Jedno prowadzi do drugiego i ostatecznie stanęło na tym, że koniecznie trzeba zobaczyć, jak Białowieża wygląda w miękko rysującym sierpniowym świetle. Co do niego uczucia mam mieszane. Z jednej strony sierpniowe światło jest równie korzystne dla plenerów co blask świec dla kobiety po 40-tce. Nawet moja marna, wiekowa aparatczyna tak się przejęła, że zaczęła udawać niemal prawdziwy aparat. Z drugiej strony w powietrzu czuć już tę nostalgię za mijającym latem, kiedy staje się jasne, że lepiej już było, a podczas kolejnych wakacji będziemy o rok starsi i to już tak bardzo nie kręci. W każdym razie znacznie mniej niż kiedy odliczało się dni do 18-tki.

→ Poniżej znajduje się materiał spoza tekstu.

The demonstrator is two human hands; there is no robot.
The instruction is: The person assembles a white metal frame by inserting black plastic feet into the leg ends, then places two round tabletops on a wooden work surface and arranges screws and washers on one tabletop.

Znajomość kalendarza dodatkowo pogarsza sprawę, bo sierpień niesie zapowiedź września, a skoro wrzesień wydaje się nieuchronny to można w ciemno obstawiać, że będzie i listopad, a to wiadomo – totalny kanał.
No ale nic, na razie mamy nadal sierpień z tym jego zamglonym niebem i wszystkimi bonusami. Białowieża, jak się okazuje, potrafi z nich wycisnąć co tylko się da. Po prostu idzie na całość. Park Pałacowy usiany jest zaczarowanymi przyjezdnymi, siedzącymi na ławkach i bez słowa gapiącymi się przed siebie. A jest na czym wzrok zaczepić
Miasto także potrafi się popisać. To, co zobaczyłam poprzednim razem, pod koniec maja, to był zaledwie przedsmak. Obecnie domy toną w zieleni, w ogródkach istna lawina kolorów i zapachów, jakby każde drzewo i każda pomniejsza roślina uznała, że czas wyłożyć karty na stół. Zaczynam poważnie zastanawiać się nad decydującymi zmianami w rankingu najpiękniejszych miejsc.